Nei pazienti con tumore o che hanno superato un cancro, i problemi al cuore, in particolare lo scompenso cardiaco, sono una preoccupazione importante durante e dopo le cure oncologiche. Recenti studi hanno esaminato come alcuni farmaci chiamati SGLT2i possano aiutare a proteggere il cuore in queste persone.

Che cosa sono gli SGLT2i

Gli SGLT2i sono farmaci che agiscono sui reni per aiutare a eliminare lo zucchero in eccesso dal corpo attraverso l'urina. Sono usati principalmente per il diabete, ma hanno mostrato benefici anche per il cuore.
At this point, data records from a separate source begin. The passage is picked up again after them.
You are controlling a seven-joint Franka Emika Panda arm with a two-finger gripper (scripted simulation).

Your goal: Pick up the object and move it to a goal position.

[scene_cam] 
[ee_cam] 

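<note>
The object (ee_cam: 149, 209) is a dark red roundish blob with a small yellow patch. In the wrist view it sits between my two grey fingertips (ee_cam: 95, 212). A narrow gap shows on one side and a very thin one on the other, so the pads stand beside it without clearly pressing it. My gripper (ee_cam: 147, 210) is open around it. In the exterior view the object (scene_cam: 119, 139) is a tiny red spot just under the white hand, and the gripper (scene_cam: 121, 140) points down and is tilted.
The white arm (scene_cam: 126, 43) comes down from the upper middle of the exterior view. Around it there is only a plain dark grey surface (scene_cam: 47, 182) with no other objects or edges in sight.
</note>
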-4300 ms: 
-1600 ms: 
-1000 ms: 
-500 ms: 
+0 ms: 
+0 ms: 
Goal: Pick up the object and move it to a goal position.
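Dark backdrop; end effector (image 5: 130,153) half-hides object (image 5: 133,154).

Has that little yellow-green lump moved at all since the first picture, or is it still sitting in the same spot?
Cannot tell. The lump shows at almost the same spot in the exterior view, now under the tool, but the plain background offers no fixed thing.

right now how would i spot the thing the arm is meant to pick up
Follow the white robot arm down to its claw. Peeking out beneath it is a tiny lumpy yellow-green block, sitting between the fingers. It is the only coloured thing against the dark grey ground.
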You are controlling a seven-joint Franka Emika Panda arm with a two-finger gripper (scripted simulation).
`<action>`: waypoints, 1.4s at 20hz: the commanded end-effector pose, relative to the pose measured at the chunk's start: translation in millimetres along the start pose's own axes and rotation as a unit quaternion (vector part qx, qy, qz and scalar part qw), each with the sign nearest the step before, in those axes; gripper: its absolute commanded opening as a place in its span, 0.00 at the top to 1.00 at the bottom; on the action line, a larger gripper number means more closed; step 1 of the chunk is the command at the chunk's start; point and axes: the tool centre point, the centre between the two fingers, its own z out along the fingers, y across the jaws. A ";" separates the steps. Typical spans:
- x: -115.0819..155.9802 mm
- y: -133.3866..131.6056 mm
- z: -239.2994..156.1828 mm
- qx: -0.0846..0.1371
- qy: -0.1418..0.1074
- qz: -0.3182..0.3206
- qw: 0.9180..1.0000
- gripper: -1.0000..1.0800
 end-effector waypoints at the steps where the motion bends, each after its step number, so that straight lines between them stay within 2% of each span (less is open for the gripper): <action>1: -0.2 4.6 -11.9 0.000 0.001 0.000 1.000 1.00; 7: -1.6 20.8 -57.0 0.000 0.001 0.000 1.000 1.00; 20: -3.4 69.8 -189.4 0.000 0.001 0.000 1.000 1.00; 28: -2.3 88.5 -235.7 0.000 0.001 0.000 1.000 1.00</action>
Il rischio di scompenso cardiaco nei pazienti oncologici

Nei pazienti con tumore o in quelli che hanno superato il cancro, il rischio di scompenso cardiaco (una condizione in cui il cuore fatica a pompare il sangue in modo efficace) è un problema crescente. Questo rischio può aumentare a causa dei trattamenti oncologici stessi.

Risultati della ricerca

  • Una revisione di 13 studi con oltre 88.000 pazienti ha mostrato che l'uso degli SGLT2i riduce del 51% il rischio di dover essere ricoverati in ospedale per scompenso cardiaco.
  • Inoltre, il rischio di ricevere una nuova diagnosi di scompenso cardiaco è diminuito del 71% tra chi ha usato questi farmaci.
  • L'effetto protettivo è stato particolarmente evidente nei pazienti con carcinoma mammario trattati con un tipo specifico di chemioterapia chiamata antracicline.
  • Nei casi in cui almeno metà delle pazienti aveva ricevuto antracicline, il rischio di ricovero per scompenso cardiaco è risultato quasi azzerato rispetto a chi non aveva ricevuto questo trattamento.
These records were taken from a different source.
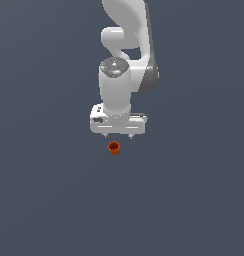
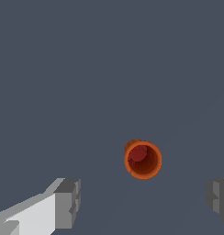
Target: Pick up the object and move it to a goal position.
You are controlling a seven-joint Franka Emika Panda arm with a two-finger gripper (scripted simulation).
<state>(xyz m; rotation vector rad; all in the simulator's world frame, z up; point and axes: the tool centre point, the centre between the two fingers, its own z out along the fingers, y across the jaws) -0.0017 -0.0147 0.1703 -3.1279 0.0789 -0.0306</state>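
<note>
Gripper (image 1: 118, 135) hangs above the worktop (image 1: 44, 200), fingers (image 2: 68, 202) spread wide and empty, so they can straddle the cup (image 1: 113, 148), which sits upright just beyond them, not yet between.

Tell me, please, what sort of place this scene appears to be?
Most likely a bare simulated test scene, not a real room: a flat, featureless grey ground, one white arm with its open gripper, and a tiny orange-red cup as the only object.

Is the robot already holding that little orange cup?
No, the orange cup sits free on the floor, with the open gripper fingers apart and not touching it.
</note>
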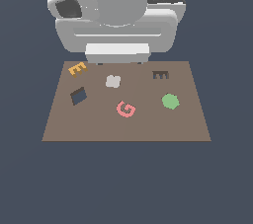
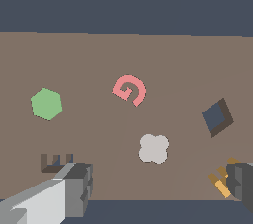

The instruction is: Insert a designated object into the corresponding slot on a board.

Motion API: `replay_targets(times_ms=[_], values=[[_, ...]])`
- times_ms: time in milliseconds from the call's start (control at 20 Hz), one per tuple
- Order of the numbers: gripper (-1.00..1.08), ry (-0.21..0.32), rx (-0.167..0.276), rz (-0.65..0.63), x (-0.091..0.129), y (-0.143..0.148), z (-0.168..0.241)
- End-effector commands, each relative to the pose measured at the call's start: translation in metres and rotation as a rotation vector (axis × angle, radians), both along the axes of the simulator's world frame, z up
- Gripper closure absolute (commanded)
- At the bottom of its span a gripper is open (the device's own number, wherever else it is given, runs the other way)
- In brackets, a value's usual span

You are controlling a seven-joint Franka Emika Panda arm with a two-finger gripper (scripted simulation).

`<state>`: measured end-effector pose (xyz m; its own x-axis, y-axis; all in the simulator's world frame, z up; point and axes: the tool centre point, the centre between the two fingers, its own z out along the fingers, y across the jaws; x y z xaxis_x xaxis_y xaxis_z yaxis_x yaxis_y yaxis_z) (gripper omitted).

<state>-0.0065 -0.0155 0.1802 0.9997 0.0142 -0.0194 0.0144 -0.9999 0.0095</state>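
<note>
The fingers are spread wide and hold nothing. The E lies flat on the board, partly behind one finger, so it is not yet grasped. The slot sits just beyond the other finger, apparently matching the E's outline.

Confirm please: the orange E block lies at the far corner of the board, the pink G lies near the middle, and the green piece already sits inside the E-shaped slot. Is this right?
Not fully. The green piece lies flat on the board, apart from the E-shaped slot, which is empty in the exterior view. The orange E block at the far corner and the pink G near the middle are as you say.
</note>
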Motion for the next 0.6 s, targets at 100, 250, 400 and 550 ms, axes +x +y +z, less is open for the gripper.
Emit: replay_targets(times_ms=[100, 250, 400, 550], values=[[-0.92, 0.0, 0.0, -0.005, 0.0, -0.001, -0.001], [-0.92, -0.001, 0.0, -0.03, 0.0, -0.006, -0.004], [-0.92, -0.002, -0.001, -0.077, -0.001, -0.016, -0.011], [-0.92, -0.004, -0.001, -0.146, -0.004, -0.031, -0.021]])
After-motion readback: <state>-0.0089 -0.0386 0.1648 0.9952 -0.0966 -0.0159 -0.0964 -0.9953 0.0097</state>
Cosa significa per i pazienti

Questi risultati suggeriscono che gli SGLT2i possono offrire una protezione importante al cuore di chi affronta o ha affrontato un tumore, specialmente in presenza di trattamenti che possono danneggiare il cuore. Tuttavia, sono necessari ulteriori studi per capire come integrare al meglio questi farmaci nella cura di questi pazienti.

In conclusione

Gli SGLT2i mostrano un'efficace capacità di ridurre il rischio di scompenso cardiaco e di ricovero per questa condizione nei pazienti oncologici, in particolare in chi riceve trattamenti che possono danneggiare il cuore. Questi dati aprono la strada a nuove strategie per proteggere la salute del cuore durante e dopo le cure oncologiche.